Recently, the word big data sounds from everywhere and in some ways this concept has become mainstream. Terms such as data science, data analysis, data analytics, data mining and machine learning are closely related to big data.
Why has everyone become so obsessed with
big data and what do all these words mean?

Why is everyone praying on a big date
The more data, the harder it is to work with them and analyze. Mathematical models applicable to small data arrays most likely will not work when analyzing big dates. Nevertheless, in data science, big data occupies an important place. The larger the array, the more interesting will be the results extracted from the depths of the large heap of data.
')

The advantages of big data:
- It is interesting to work with them.
- The larger the data array, the less likely the researcher will make the wrong decision.
- Accurate studies of the behavior of Internet users without a large amount of data are almost impossible.
- Data warehouses have become cheaper and more affordable, so storing and analyzing big data is much more profitable than building deliberately incorrect forecasts.
Data science
The science of data is a deep knowledge of the output. To do data science you need to know high-level mathematics, algorithmic techniques, business analytics, and even psychology. All this is needed to shovel a huge pile of information and discover useful insight or interesting patterns.
The science of data is based around rigorous analytical evidence and works with structured and unstructured data.
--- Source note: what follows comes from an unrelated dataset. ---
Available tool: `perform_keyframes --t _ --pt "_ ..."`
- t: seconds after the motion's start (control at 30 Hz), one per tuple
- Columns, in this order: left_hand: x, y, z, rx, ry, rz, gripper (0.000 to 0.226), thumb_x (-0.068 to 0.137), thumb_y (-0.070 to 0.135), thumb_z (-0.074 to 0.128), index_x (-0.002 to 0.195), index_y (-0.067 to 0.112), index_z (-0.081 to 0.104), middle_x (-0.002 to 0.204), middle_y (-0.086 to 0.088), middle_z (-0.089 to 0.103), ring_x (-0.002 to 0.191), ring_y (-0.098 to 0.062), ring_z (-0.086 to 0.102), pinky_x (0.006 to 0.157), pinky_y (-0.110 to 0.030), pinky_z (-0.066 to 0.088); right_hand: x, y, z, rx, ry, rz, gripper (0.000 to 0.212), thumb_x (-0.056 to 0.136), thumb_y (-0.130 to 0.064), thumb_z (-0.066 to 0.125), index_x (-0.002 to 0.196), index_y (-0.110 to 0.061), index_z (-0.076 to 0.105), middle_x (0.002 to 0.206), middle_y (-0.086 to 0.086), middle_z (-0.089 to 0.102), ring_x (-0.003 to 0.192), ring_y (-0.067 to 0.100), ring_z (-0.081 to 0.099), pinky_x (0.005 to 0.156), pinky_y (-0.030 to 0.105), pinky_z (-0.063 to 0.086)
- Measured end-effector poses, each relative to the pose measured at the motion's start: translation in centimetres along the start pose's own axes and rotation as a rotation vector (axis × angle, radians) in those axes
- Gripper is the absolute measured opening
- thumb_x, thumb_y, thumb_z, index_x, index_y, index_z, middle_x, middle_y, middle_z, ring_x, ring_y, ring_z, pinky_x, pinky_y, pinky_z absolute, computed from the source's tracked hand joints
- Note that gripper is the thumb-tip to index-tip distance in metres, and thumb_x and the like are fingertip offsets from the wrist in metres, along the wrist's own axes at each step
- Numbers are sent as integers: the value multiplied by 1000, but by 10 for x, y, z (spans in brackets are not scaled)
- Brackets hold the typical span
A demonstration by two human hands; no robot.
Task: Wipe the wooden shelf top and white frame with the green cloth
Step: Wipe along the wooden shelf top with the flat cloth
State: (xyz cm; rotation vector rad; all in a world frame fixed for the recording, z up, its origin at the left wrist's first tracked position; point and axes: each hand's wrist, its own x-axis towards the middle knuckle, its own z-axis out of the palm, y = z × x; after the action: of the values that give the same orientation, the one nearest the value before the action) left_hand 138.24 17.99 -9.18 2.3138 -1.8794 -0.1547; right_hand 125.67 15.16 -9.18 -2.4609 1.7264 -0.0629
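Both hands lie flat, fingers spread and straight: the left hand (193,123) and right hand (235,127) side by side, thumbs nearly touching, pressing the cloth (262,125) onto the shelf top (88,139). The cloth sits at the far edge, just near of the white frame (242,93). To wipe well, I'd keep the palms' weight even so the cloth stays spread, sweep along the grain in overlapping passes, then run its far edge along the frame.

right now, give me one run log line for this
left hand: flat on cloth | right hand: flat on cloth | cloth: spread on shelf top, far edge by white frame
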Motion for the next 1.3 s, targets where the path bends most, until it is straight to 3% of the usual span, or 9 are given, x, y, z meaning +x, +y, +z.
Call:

In principle, everything related to the selection, preparation and analysis lies within the science of data.
Examples of the application of data science:
- Tactical optimization - improving marketing campaigns, business processes.
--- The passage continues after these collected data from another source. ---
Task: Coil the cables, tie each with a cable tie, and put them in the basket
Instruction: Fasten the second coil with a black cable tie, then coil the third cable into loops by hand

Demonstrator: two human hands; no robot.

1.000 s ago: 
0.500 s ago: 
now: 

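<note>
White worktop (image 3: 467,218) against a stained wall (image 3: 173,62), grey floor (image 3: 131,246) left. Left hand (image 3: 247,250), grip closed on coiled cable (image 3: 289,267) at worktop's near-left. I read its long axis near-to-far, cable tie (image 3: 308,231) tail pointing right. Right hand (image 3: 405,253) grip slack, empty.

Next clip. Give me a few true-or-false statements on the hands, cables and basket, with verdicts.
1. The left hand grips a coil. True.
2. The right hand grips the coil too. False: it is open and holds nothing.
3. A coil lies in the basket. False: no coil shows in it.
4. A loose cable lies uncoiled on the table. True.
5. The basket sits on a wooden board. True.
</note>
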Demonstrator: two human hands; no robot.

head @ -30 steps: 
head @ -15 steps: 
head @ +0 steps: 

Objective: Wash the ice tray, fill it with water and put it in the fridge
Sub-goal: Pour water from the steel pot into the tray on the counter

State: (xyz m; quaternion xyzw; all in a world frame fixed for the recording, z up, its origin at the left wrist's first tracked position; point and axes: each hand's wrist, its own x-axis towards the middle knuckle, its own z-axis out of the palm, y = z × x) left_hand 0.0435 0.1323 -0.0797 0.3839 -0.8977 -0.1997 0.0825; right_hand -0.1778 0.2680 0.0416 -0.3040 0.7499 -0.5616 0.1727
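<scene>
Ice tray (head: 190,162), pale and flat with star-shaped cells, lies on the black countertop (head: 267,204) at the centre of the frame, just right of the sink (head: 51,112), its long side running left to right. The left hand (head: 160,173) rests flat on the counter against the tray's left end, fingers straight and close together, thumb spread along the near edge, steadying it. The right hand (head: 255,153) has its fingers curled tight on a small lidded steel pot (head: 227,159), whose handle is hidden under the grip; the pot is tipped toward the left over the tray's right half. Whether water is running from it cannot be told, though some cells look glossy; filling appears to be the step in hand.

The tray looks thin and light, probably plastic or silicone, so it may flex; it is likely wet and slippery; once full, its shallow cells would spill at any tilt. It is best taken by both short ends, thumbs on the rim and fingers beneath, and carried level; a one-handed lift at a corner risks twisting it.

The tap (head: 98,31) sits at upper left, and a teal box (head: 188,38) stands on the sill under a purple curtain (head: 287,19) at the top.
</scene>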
- Predicted analytics - demand and event forecast.
- Recommender systems are Amazon, Netflix.
- Automatic decision-making systems — for example, face recognition or even drones.
- Social research - processing of questionnaires or data obtained in any other way.
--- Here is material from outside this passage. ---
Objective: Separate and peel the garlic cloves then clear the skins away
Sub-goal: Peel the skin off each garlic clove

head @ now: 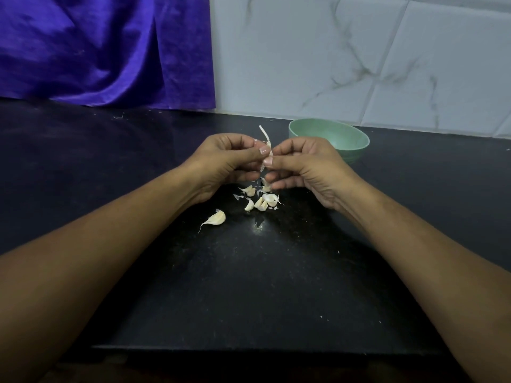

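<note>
A pale garlic clove with a papery white skin strip (pixel 265 134) is pinched between the two grips, held above the counter; the strip rises above the fingertips and a smaller shred hangs below them. The left grip (pixel 229 158) closes thumb and forefinger on the clove from one side; the right grip (pixel 307 164) closes thumb and forefinger on it from the other, with its remaining fingers loosely curled beneath. Directly below both grips, on the black speckled stone counter (pixel 276 272), lies a cluster of loose cream-coloured garlic cloves and skin flakes (pixel 261 201). A single unpeeled cream clove with a thin tail (pixel 215 218) lies apart from the cluster, below the left grip and nearer the person. A shallow pale green bowl (pixel 337 134) stands just behind the right grip; whether it holds anything cannot be told. Farther back, beyond the left grip, hangs a glossy purple cloth (pixel 105 51); beyond the right grip rises a white marble-veined tiled wall (pixel 359 64).
</note>
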A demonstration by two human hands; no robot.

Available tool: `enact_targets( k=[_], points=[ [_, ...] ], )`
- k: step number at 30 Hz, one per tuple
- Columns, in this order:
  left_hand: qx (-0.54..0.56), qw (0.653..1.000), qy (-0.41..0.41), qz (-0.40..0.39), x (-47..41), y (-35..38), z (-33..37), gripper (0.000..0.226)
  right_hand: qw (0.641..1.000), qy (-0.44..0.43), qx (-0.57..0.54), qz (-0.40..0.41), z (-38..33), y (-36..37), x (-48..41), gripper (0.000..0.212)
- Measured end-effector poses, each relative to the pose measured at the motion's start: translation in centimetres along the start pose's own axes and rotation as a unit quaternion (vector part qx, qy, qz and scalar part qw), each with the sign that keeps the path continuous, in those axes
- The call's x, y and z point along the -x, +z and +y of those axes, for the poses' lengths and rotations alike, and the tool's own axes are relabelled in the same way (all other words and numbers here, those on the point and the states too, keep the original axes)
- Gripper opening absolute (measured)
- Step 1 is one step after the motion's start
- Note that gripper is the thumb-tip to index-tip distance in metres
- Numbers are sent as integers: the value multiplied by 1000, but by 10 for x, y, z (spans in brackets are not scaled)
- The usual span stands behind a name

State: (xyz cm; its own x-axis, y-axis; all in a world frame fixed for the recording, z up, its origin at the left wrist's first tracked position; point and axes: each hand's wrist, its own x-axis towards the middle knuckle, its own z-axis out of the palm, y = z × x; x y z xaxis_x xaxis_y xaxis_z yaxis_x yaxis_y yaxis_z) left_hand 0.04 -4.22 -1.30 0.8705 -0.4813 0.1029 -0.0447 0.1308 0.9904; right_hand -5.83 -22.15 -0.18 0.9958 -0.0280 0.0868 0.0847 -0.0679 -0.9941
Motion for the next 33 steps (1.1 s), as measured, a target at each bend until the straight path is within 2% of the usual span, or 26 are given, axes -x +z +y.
enact_targets(
  k=[3,8,15,21,33],
  points=[
    [-3,1000,8,-9,1,2,1,26,1000,-1,-2,-7,-1,-2,0,28],
    [-6,999,40,-10,2,-1,1,21,1000,4,-17,-24,-2,-3,0,20],
    [-21,999,42,-2,1,-3,-2,19,999,8,-19,-27,1,-1,-1,13],
    [3,999,54,3,2,2,1,22,998,-7,-40,-37,-1,-2,-2,24],
    [1,998,49,29,4,8,0,7,999,-4,-30,-43,-3,-4,-2,24]
  ],
)
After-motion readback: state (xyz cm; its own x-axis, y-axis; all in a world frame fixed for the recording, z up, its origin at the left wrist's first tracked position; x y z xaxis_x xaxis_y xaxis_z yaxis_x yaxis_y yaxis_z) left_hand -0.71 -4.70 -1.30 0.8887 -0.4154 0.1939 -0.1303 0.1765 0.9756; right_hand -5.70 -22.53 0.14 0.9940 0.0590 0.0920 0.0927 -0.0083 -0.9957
In simple terms, the science of data contains all the concepts listed in the title.

Analytics
Analytics is the science of analysis, the application of data analysis to decision making.
Data analytics is designed to embed insights into an array of data and involves the use of information queries and data fusion procedures. It presents various dependencies between input parameters. For example, automatically identified, not obvious connections between purchases.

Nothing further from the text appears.